Present the lines below again, exactly as they stand.

%%

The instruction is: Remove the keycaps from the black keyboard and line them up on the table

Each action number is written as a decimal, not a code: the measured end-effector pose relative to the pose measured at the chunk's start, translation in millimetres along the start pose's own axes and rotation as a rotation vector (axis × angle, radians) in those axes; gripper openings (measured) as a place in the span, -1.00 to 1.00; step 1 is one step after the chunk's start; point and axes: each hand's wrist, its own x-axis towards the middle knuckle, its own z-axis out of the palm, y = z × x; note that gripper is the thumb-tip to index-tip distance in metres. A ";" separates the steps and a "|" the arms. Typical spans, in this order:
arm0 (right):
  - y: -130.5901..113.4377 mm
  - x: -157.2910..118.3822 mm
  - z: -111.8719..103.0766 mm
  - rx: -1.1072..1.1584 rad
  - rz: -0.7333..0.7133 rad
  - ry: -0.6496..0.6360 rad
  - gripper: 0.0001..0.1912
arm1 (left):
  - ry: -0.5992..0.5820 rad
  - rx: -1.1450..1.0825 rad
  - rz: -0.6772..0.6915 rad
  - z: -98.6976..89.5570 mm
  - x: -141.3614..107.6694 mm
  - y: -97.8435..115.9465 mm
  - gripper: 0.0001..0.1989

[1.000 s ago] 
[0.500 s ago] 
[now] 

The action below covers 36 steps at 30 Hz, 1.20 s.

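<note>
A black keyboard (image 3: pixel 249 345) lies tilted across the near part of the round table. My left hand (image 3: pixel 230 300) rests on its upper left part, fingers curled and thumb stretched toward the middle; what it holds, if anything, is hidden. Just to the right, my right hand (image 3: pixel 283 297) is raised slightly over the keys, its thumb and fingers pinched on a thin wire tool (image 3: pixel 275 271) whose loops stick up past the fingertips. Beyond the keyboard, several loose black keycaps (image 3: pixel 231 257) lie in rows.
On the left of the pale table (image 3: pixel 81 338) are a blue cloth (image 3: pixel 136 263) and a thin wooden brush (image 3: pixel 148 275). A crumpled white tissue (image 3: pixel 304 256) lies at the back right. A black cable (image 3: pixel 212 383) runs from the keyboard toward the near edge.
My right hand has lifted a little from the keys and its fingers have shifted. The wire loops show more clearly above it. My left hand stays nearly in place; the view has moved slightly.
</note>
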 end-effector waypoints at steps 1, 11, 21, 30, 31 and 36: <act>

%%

Answer to this exercise:
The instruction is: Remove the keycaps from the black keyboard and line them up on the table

Each action number is written as a decimal, not a code: the measured end-effector pose relative to the pose measured at the chunk's start, translation in millimetres along the start pose's own axes and rotation as a rotation vector (axis × angle, radians) in those axes; gripper openings (measured) as a place in the span, -1.00 to 1.00; step 1 is one step after the chunk's start; point and axes: each hand's wrist, its own x-axis towards the middle knuckle, its own z-axis out of the palm, y = z × x; note that gripper is the thumb-tip to index-tip distance in metres. A ";" separates the steps and a "|" the arms. Typical spans, in this order:
arm0 (right):
  - y: -130.5901..113.4377 mm
  - x: -157.2910..118.3822 mm
  - z: -111.8719..103.0766 mm
  - rx: -1.1072..1.1584 rad
  - rz: -0.7333..0.7133 rad
  - ry: -0.6496..0.6360 rad
  - gripper: 0.0001..0.1912
arm1 (left):
  - ry: -0.5992..0.5820 rad
  - rx: -1.1450..1.0825 rad
  - rz: -0.6772..0.6915 rad
  - z: -98.6976..89.5570 mm
  - x: -141.3614..107.6694 mm
  - y: -97.8435..115.9465 mm
  - gripper: 0.0001..0.1989

[1.000 s ago] 
[0.500 s ago] 
[now] 

The action below covers 36 steps at 30 Hz, 1.20 s.

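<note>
A black keyboard (image 3: pixel 249 345) lies tilted across the near part of the round table. My left hand (image 3: pixel 230 300) rests on its upper left part, fingers curled and thumb stretched toward the middle; what it holds, if anything, is hidden. Just to the right, my right hand (image 3: pixel 283 297) is raised slightly over the keys, its thumb and fingers pinched on a thin wire tool (image 3: pixel 275 271) whose loops stick up past the fingertips. Beyond the keyboard, several loose black keycaps (image 3: pixel 231 257) lie in rows.
On the left of the pale table (image 3: pixel 81 338) are a blue cloth (image 3: pixel 136 263) and a thin wooden brush (image 3: pixel 148 275). A crumpled white tissue (image 3: pixel 304 256) lies at the back right. A black cable (image 3: pixel 212 383) runs from the keyboard toward the near edge.
My right hand has lifted a little from the keys and its fingers have shifted. The wire loops show more clearly above it. My left hand stays nearly in place; the view has moved slightly.
</note>
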 end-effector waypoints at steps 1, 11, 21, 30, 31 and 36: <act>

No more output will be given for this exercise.